2. The method of claim 1, wherein the preset focus loss function is:

L₂＝-(1-p)^αlog(p)

3. The method of claim 1, wherein the predetermined target loss function is

L₃＝w*L₁+L₂+b

Wherein L is₁Is the first loss, L₂For the second loss, L₃And w and b are preset learnable parameters for the target loss of the network model.

4. A method of object detection, comprising:

acquiring an image to be detected;

inputting the image to be detected into a pre-trained network model to obtain a detection result, wherein the pre-trained network model is obtained by the training method of the target detection model according to any one of claims 1 to 3.

5. An apparatus for training an object detection model, comprising:

the model training module is used for selecting a sample image in a preset training image set, inputting the sample image into a network model to be trained, detecting the sample image through the network model to be trained, and obtaining the predicted position information and the predicted probability of a predicted target in the sample image, wherein the sample image comprises a positive sample image and a negative sample image, the positive sample image comprises a preset detection target and a mark of the preset detection target, the negative sample image does not comprise the preset detection target, and the predicted probability is the probability that the predicted target is a correct target;

a second loss module, configured to calculate a second loss of the network model to be trained according to the prediction probability and a preset focus loss function, where the preset focus loss function is expressed as a product of a weight and a classification loss function, and the weight is inversely related to the prediction probability;

6. An object detection device, comprising:

the image acquisition module is used for acquiring an image to be detected;

a sample probability module, configured to input the image to be detected into a pre-trained network model to obtain a detection result, where the pre-trained network model is obtained by the training method of the target detection model according to any one of claims 1 to 3.

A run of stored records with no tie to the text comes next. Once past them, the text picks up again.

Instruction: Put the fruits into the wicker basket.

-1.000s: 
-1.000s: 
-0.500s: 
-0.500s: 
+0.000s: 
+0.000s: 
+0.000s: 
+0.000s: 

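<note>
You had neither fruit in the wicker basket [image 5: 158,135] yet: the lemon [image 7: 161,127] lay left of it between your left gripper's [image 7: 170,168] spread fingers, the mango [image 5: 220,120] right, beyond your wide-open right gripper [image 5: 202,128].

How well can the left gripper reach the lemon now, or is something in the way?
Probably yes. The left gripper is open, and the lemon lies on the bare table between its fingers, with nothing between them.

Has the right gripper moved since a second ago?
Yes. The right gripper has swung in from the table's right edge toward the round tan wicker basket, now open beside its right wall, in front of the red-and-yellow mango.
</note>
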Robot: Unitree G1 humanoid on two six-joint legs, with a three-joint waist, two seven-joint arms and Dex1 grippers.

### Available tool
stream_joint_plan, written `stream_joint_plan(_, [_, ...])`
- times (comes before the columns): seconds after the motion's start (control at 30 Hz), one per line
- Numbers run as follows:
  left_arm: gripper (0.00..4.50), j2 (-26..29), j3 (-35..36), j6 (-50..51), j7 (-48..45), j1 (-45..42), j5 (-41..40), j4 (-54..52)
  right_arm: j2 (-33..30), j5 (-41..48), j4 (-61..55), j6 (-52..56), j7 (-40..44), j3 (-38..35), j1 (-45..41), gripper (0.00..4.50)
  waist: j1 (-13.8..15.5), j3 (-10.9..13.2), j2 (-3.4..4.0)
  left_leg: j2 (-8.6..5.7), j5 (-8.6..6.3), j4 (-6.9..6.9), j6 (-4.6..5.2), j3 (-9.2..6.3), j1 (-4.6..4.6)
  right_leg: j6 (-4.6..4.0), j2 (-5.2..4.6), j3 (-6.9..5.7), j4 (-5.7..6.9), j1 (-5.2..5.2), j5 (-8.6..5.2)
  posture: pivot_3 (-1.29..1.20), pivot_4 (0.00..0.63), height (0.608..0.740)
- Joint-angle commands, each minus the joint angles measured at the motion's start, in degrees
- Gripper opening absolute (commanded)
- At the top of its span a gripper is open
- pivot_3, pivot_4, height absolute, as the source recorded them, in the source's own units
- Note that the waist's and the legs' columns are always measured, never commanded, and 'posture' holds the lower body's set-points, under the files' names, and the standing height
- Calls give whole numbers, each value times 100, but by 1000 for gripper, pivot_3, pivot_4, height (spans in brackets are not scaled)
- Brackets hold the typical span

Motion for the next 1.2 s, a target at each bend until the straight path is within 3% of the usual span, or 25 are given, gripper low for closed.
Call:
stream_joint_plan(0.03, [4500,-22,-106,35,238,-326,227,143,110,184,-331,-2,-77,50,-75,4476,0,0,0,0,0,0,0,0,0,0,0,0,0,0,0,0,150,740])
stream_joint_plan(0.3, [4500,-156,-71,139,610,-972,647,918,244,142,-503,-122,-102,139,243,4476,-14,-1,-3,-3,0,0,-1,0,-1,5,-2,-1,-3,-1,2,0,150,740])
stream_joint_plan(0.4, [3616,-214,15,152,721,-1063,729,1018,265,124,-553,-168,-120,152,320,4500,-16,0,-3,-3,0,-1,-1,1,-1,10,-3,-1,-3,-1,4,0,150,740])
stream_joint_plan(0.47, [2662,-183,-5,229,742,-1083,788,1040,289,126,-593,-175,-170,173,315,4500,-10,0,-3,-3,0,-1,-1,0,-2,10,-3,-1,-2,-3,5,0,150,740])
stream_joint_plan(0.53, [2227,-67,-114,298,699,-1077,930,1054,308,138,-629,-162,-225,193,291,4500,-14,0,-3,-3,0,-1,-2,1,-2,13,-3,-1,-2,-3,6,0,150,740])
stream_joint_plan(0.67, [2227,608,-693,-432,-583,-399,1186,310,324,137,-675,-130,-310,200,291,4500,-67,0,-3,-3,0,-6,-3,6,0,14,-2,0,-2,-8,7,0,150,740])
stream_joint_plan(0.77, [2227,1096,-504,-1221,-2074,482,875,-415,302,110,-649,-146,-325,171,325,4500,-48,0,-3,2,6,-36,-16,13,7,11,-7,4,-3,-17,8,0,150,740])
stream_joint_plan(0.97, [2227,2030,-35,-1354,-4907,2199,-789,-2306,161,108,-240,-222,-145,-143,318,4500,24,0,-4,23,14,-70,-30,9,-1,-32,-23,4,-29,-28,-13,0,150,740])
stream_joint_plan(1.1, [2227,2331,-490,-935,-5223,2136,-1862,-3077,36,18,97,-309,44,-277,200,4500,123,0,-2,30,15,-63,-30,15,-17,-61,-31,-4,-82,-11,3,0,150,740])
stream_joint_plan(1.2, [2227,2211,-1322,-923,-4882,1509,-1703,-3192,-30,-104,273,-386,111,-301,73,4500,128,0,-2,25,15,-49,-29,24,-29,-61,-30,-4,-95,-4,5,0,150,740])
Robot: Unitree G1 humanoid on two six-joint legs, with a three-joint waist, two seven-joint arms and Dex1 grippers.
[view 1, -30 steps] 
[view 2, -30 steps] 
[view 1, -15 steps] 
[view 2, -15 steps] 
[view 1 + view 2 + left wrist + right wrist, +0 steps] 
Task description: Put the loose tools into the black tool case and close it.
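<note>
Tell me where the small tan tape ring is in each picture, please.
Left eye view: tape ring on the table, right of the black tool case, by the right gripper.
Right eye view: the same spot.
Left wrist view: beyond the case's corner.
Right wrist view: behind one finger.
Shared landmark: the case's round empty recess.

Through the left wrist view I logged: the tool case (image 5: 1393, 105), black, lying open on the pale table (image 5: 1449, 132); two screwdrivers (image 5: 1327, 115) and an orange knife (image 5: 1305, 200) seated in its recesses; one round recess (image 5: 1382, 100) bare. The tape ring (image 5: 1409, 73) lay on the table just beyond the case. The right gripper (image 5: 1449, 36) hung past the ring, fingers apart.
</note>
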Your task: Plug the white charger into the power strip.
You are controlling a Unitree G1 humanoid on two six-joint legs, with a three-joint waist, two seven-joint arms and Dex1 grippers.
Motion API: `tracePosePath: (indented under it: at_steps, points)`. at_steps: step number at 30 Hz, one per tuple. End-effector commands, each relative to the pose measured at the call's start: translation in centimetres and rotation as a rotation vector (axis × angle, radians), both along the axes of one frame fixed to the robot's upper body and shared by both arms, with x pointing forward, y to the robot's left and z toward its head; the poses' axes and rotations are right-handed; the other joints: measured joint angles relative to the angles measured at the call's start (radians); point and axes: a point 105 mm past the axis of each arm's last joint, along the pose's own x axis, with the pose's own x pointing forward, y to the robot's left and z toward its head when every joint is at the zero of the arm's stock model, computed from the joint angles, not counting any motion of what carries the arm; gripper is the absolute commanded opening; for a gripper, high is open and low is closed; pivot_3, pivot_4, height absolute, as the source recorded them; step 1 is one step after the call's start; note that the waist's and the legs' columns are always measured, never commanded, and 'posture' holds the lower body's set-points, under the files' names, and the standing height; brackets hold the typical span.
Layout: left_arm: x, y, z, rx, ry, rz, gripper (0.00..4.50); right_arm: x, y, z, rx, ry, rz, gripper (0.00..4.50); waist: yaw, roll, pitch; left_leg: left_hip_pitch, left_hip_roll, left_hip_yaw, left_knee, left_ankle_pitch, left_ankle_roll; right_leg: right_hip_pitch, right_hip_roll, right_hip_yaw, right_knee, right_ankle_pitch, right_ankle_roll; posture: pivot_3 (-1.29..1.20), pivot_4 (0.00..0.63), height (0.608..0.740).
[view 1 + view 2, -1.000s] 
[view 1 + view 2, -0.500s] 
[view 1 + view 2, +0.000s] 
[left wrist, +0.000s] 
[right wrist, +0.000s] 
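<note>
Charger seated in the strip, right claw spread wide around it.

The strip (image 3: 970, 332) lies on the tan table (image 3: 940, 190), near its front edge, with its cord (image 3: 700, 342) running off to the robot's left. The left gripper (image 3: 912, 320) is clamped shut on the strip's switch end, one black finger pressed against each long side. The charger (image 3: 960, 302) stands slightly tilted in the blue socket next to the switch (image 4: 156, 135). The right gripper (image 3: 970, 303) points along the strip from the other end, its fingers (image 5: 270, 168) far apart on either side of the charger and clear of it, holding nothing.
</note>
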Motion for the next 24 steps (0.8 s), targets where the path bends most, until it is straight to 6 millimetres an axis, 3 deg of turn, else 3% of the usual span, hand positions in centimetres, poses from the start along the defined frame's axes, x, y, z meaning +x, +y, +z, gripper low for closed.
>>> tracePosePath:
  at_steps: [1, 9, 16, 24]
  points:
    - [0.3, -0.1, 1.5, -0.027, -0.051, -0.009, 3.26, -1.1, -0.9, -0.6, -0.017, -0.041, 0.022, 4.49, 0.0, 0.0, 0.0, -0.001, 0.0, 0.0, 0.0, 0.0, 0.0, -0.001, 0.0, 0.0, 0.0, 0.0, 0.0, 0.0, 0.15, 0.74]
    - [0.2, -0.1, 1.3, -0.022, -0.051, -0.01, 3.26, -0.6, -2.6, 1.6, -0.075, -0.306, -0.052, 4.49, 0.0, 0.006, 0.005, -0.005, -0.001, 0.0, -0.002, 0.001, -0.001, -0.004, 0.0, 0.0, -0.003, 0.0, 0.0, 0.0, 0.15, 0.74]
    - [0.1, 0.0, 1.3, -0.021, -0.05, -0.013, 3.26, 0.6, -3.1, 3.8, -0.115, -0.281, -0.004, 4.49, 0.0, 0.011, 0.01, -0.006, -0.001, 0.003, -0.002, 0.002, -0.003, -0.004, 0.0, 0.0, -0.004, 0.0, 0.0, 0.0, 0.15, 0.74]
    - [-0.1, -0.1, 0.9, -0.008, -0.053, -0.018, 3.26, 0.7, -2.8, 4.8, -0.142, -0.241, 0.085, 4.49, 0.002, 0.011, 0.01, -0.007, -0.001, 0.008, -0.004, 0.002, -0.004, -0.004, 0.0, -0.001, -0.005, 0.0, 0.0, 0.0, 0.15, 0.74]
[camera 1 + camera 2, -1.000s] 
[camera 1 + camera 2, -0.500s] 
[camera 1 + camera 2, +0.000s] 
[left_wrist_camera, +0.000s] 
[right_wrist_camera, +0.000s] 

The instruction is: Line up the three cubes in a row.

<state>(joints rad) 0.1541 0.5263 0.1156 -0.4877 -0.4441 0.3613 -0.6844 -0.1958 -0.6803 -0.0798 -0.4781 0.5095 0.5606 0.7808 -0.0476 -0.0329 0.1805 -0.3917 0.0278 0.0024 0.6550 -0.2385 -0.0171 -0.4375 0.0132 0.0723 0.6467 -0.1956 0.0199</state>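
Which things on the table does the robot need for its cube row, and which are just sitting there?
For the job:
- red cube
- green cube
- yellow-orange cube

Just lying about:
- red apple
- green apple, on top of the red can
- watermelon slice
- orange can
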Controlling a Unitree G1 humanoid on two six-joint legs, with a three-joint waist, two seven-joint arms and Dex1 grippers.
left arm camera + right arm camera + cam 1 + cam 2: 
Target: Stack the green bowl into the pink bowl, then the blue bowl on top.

7. An electronic device, comprising:

a processor;

a memory for storing the processor-executable instructions;

wherein the processor is configured to execute the instructions to implement the method of training of an object detection model as claimed in any one of claims 1 to 3.

8. An electronic device, comprising:

a processor;

a memory for storing the processor-executable instructions;

wherein the processor is configured to execute the instructions to implement the object detection method of claim 4.

9. A storage medium in which instructions, when executed by an electronic device, enable the electronic device to perform a method of training an object detection model as claimed in any one of claims 1 to 3.

10. A storage medium in which instructions, when executed by an electronic device, enable the electronic device to perform the object detection method of claim 4.